If only Ben Carson had been in that classroom at Umpqua Community College, the outcome might have been different. The gunman reportedly asked several people their religion, only to be shot regardless of the answer. Carson said he would have been braver than they were.
"Not only would I probably not cooperate with him, I would not just stand there and let him shoot me," he said in an interview on Fox News Channel. "I would say, 'Hey, guys, everybody attack him. He may shoot me, but he can't get us all.' "
Carson has never had to face a homicidal maniac training a gun barrel on him, but he has no doubt that if he did, he would respond with courage and resolve. Maybe he would. Maybe the 18 people shot last week simply lacked his unflinching nerve in the face of death. Maybe if he had been there, he would have saved them.
More likely, though, is that he's living on a different planet. Evidence abounds that Carson maintains only intermittent contact with reality. He resembles Lewis Carroll's White Queen, who told Alice, "Why, sometimes I've believed as many as six impossible things before breakfast."
Some voters think a Carson presidency is neither impossible nor undesirable. In the latest Wall Street Journal/NBC News poll in Iowa, he has 19 percent of the Republican vote, second only to Donald Trump.

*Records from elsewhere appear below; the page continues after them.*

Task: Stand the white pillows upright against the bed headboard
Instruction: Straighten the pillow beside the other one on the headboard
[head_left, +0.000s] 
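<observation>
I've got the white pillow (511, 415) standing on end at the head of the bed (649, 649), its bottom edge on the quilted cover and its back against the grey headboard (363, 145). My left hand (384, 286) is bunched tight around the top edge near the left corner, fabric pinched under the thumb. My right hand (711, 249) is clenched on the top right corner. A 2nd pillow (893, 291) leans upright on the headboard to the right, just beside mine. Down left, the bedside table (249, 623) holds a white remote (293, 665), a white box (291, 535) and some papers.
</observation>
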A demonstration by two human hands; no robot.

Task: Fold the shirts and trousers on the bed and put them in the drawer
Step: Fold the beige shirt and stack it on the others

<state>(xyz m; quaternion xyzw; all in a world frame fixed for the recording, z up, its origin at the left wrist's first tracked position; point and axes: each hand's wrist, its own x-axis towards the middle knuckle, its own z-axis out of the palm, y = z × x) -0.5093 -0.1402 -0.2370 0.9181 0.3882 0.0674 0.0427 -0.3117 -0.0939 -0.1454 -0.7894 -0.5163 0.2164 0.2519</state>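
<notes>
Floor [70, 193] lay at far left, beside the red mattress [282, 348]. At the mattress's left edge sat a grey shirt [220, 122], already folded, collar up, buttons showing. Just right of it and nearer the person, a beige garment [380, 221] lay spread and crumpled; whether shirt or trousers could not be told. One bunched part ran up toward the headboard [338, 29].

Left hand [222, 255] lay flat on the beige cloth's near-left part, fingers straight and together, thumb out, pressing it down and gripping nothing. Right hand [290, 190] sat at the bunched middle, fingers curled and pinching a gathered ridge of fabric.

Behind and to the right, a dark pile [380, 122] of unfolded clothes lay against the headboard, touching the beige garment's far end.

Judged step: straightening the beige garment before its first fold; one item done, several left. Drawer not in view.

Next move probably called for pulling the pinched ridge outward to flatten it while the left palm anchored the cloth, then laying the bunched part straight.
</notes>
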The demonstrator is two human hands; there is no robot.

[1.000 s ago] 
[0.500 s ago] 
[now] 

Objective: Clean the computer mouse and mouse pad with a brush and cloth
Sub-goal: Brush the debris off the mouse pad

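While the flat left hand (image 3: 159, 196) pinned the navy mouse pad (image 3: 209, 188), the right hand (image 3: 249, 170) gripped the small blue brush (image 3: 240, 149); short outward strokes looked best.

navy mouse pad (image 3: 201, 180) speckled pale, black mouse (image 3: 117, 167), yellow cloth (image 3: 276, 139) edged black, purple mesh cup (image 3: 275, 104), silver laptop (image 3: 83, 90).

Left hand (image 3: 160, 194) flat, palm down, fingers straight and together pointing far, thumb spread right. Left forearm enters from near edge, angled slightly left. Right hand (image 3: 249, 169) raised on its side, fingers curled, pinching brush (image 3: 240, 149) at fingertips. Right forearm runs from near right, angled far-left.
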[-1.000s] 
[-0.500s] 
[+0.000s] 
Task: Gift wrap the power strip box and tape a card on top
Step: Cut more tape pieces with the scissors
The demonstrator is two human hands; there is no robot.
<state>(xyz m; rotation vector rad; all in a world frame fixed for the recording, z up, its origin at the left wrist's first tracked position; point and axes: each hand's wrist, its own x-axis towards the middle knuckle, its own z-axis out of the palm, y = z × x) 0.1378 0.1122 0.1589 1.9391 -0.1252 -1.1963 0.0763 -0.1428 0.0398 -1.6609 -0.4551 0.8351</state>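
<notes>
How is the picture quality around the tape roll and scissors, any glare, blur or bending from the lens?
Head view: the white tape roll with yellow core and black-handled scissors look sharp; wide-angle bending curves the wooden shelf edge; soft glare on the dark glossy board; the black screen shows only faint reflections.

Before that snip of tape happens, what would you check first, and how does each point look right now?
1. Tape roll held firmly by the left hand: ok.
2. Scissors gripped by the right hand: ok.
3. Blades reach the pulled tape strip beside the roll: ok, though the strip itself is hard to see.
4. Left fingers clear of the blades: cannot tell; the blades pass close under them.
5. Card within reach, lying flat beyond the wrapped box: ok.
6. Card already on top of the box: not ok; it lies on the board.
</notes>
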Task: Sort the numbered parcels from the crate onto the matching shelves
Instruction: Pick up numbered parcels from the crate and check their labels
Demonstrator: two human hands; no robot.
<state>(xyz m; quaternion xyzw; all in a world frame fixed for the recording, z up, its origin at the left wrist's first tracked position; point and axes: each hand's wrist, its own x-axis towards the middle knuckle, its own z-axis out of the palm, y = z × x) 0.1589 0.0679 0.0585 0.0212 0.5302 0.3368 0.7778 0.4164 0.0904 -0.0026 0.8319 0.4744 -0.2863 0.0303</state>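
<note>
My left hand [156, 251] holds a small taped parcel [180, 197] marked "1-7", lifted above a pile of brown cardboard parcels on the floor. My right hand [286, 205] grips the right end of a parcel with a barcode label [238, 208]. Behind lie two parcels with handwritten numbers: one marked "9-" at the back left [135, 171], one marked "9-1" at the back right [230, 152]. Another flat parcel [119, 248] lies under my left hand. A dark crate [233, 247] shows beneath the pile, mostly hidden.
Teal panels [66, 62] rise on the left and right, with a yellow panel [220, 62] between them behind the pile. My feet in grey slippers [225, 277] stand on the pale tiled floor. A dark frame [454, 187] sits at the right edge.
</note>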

These supporters may like his story: a poor African-American — raised in Detroit by an illiterate single mother — who grew up to attend Yale and become a neurosurgeon, the first one ever to separate twins conjoined at the head. They may like that he embraces conservative themes without reservation.
They may be pleased that as a black man who sounds just like a white tea party conservative, he absolves conservatives of any possible racial prejudice. Herman Cain filled the same role four years ago.
But they may also like Carson for his habit of believing impossible things that validate their extreme ideology. Carson is proof that when it comes to Republican primary voters, ridiculous statements are the price of admission.